*Activity*: Scan the material below for "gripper", then return each line that contains it.

*The data*:
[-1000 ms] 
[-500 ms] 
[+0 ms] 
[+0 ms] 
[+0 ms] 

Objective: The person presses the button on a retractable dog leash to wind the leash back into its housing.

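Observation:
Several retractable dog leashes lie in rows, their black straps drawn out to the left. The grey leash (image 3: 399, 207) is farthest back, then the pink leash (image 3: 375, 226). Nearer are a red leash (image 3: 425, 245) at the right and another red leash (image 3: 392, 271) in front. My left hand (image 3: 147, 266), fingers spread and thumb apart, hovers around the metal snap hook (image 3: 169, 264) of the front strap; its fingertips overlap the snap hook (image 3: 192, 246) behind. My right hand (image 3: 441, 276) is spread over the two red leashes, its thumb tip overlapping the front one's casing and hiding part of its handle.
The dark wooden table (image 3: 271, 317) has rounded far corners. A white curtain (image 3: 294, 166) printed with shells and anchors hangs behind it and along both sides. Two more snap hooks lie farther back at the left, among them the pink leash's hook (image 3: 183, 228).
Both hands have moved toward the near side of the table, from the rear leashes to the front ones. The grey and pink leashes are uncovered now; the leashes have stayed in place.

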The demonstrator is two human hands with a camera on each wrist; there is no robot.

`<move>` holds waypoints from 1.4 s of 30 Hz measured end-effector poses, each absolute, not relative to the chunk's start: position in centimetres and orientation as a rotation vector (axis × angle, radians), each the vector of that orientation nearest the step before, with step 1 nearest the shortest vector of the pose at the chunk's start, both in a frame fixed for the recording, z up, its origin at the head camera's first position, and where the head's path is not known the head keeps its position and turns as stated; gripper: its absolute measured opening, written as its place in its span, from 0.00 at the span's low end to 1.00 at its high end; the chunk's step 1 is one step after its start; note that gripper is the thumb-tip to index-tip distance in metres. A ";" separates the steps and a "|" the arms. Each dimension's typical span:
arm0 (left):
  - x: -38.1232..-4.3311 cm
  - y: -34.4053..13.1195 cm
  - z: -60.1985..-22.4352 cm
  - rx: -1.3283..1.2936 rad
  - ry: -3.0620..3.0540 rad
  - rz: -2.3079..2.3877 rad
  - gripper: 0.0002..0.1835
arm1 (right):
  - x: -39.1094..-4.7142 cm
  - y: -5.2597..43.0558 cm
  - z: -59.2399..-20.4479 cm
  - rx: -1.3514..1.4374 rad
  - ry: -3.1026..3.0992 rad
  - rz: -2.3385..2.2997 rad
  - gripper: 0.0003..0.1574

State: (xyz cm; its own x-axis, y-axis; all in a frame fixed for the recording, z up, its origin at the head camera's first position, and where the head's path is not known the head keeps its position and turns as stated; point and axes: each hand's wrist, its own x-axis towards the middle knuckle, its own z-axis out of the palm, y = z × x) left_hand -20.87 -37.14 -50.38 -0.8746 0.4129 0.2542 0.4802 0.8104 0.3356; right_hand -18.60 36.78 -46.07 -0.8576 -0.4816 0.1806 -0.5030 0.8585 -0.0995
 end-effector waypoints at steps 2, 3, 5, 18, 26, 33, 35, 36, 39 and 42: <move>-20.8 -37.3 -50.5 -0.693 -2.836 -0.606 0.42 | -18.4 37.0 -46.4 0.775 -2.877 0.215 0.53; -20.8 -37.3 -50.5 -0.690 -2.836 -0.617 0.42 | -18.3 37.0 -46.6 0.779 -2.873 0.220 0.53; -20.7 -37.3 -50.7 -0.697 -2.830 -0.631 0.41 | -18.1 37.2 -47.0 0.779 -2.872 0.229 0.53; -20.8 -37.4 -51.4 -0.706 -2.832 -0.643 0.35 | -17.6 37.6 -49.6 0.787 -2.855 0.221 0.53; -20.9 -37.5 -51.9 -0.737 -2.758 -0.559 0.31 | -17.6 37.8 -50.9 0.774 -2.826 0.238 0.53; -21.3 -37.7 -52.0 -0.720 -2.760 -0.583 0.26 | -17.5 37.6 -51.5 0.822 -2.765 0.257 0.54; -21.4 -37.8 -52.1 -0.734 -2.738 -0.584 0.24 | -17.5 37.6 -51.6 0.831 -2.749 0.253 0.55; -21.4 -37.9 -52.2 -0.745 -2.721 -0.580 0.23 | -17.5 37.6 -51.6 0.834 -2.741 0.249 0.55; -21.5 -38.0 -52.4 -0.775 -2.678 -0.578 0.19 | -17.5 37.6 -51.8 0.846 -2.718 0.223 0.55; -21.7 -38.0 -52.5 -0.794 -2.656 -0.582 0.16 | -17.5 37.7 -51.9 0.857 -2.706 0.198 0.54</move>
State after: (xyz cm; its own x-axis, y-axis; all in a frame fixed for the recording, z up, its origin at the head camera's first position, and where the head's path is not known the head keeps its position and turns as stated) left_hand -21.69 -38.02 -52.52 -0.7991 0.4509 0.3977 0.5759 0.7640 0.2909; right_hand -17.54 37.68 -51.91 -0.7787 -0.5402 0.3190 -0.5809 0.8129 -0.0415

*Exercise result*:
`<move>` holds waypoints from 1.4 s of 30 Hz measured end-effector poses, each absolute, not relative to the chunk's start: position in centimetres and orientation as a rotation vector (axis × angle, radians), each the vector of that orientation nearest the step before, with step 1 nearest the shortest vector of the pose at the chunk's start, both in a frame fixed for the recording, z up, its origin at the head camera's first position, and where the head's path is not known the head keeps its position and turns as stated; gripper: its absolute measured opening, written as its place in its span, from 0.00 at the span's low end to 1.00 at its high end; the chunk's step 1 is one step after its start; note that gripper is the thumb-tip to index-tip distance in metres. A ";" separates the steps and a "|" the arms. Each dimension's typical span:
  - gripper: 0.0002..0.1835
  - gripper: 0.0003..0.1574

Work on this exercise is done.